David Wible is the CEO of Industry Weapon, a digital media company specializing in the advancement of digital signage applications. TechDecisions sat down with David to talk about tips and advice for companies that are considering digital signage solutions.
TD: When should a company begin to think about incorporating digital signage solutions into its offices? What do these solutions accomplish?
DW: It’s going to come down to the target audience that the company wants to focus on. For us, corporate communication typically begins with the employees. It’s not so much replacing those magnetic signs in lobbies, although that eventually becomes something they go after. What we find is using digital media in front of employees gives them a way to consume corporate information similarly to how they consume social information – whether it comes off of Facebook, Twitter, Instagram or Snapchat – we’re giving them a way to consume socially relevant content, but we also pepper in that corporate communication.

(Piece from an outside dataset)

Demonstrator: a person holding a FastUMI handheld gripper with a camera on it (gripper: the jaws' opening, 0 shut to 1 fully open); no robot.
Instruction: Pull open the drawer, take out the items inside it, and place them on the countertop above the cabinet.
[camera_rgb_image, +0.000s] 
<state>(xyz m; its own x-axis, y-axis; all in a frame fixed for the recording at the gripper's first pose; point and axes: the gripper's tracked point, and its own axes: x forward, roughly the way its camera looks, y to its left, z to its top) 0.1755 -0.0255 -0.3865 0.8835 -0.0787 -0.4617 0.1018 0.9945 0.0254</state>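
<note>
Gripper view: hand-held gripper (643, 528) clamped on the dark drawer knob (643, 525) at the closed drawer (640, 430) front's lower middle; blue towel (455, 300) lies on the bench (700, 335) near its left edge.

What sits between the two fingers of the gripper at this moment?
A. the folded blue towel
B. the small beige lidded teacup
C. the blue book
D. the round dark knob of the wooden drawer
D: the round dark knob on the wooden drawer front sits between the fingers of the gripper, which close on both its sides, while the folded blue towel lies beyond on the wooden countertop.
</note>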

With that said, we typically see companies that have more than 30 employees that are starting to look at digital signage. It seems that anything under 30 is still a small enough company to have that type of communication, which can potentially be a bit overkill.
TD: When is it appropriate to install a video wall versus single displays, or interactive versus static screens?

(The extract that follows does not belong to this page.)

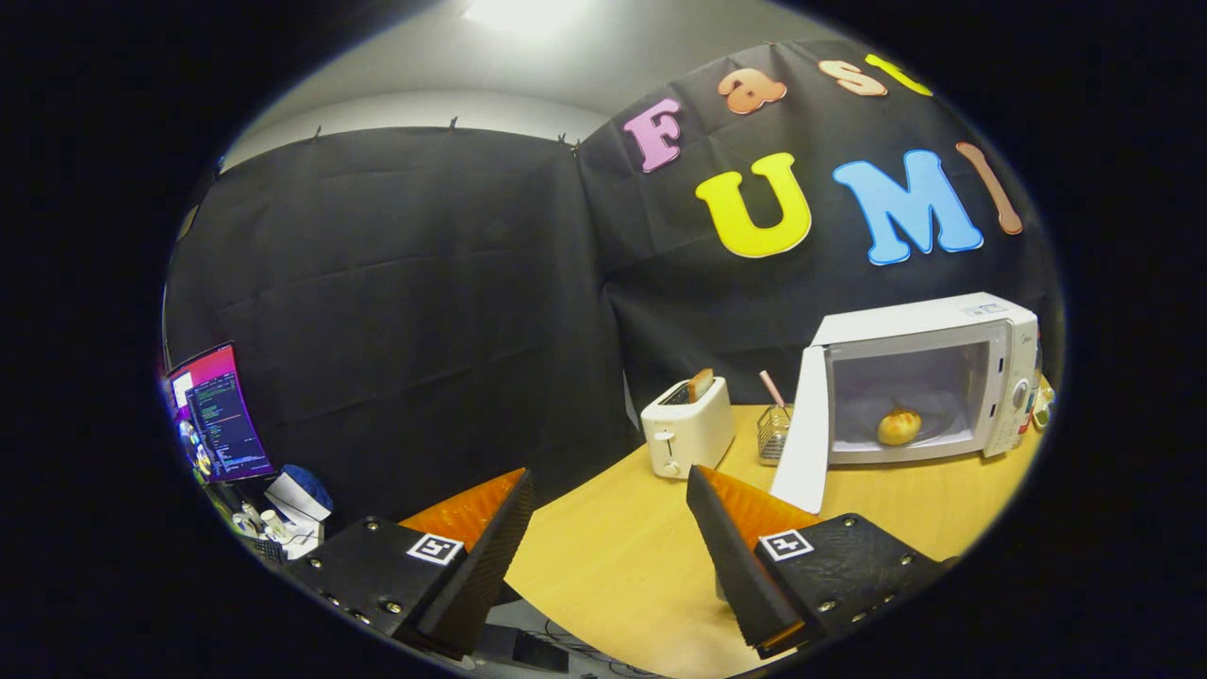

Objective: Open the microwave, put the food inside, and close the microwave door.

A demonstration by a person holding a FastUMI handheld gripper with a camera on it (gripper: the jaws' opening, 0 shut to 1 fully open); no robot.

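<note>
monitor glows far off past the table's left edge. gripper hangs above the near edge of the wooden table, fingers spread wide with nothing between them. beyond the fingers a white toaster with a slice in its slot stands at the table's back edge, then a small wire basket. rightmost, the microwave stands with its door swung open, and the food lies inside.

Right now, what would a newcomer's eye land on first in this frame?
The white microwave stands on the wooden table well beyond the fingers, its door swung open and a bread roll already inside. Beside it sit a wire basket and a white toaster. The gripper is open and holds nothing.
</note>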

DW: First and foremost, it all comes down to the physical size of the facility. You obviously don’t want to put up a video wall if you have a building with eight foot ceilings. It doesn’t make sense. The size of your facility is going to dictate the size of digital screen that you’re going to want to hang up.
Now, when it comes to whether I want interactivity or I don’t want interactivity, it really comes down, at that point, to the type of content you’re displaying to your employees or target audience. If I’m accessing information and I want to learn about wayfinding or folks within the organization itself, and there’s some decisions for that target audience person to make, interactivity makes a whole lot of sense.
We use a product that we call StoreConnect, which connects retail employees to the mothership and gives them everything from accessing schedules to reading about loss prevention to all sorts of different information. In manufacturing, it would be taking material safety data sheets and giving the employees the ability to easily search and find those bits of information they would typically thumb through a three ring binder and take forever to find.